Yeah, you can still get falloff using vertex lighting. It can also be painted as well as calculated in 3dsmax so you can get it to do anything you want really, assuming you have enough vertices in your mesh. You can even get creative and fake cast shadows by using a 50% opacity mesh and vertex colors. You can further enhance that by extruding a border of vertices and use vertex alpha so you get a nice blended edge on your shadows.

Danny Parks said...

That makes complete sense, I hadn't stopped to think what/how the culling regions would actually cull.
Is that a debug menu in the first screen?

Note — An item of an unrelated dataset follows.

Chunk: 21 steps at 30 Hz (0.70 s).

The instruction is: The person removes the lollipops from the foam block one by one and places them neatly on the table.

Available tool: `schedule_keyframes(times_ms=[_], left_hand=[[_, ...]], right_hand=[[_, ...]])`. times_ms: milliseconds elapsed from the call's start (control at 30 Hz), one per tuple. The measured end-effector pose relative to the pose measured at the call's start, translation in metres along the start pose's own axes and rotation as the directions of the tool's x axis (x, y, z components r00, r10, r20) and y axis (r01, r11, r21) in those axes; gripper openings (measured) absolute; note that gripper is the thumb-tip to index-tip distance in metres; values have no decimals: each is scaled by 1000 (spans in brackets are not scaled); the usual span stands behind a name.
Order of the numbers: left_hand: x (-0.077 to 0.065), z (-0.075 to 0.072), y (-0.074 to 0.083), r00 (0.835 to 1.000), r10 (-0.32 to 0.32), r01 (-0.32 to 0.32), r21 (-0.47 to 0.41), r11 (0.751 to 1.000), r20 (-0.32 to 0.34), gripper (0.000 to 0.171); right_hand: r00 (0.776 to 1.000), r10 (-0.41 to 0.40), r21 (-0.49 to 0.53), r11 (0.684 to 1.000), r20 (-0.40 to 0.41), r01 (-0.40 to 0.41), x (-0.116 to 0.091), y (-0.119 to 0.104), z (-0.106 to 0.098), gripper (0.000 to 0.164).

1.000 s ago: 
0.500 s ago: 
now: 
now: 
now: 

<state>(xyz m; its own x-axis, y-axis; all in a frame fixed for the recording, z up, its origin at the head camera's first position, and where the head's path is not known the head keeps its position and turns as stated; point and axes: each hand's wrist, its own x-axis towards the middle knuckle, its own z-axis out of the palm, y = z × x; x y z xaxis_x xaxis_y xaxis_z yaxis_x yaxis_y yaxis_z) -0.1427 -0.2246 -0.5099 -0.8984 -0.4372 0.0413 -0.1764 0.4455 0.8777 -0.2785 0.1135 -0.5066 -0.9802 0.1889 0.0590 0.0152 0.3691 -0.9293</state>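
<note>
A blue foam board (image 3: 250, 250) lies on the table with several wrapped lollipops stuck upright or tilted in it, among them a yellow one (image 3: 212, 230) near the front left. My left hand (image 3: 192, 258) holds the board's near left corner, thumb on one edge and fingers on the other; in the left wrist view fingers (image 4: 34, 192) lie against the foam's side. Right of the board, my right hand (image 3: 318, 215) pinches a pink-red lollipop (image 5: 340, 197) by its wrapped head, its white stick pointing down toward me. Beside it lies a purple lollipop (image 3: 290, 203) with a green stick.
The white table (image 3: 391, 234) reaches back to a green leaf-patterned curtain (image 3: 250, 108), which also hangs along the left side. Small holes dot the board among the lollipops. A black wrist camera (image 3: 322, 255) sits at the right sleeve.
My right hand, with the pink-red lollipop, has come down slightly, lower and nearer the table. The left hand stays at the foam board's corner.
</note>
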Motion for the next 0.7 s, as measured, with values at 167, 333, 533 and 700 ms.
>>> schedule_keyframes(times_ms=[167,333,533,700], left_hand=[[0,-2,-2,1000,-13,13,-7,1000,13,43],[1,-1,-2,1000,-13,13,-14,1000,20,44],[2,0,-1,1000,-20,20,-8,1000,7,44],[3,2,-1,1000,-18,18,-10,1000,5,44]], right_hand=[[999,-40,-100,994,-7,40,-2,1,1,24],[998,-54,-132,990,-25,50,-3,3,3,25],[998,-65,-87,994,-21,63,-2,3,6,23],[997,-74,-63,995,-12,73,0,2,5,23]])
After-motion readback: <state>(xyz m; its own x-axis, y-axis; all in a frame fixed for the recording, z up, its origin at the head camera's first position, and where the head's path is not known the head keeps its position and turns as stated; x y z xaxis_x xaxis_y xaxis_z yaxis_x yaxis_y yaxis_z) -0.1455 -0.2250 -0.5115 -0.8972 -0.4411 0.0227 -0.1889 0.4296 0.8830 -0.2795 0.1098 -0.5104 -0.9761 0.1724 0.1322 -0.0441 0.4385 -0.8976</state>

I've been trying to find something that can display draw calls and frame rate for the iPhone. Any suggestions?

Kristopher Peterson said...

Yeah, is the stats display not in the iphone version? Still haven't gotten the iphone version but I know reading posts that there is access to a wealth of feedback. I'd check the forums.

Danny Parks said...

Stats Display? That'd be news to me. Did you roll your own, or is it part of Unity that I've been missing?
Converting over to iPhone is actually pretty easy aside from the input issues. The only real hang up I've had is that you tend to have to be more explicit about variable casting. All in all, it's pretty easy.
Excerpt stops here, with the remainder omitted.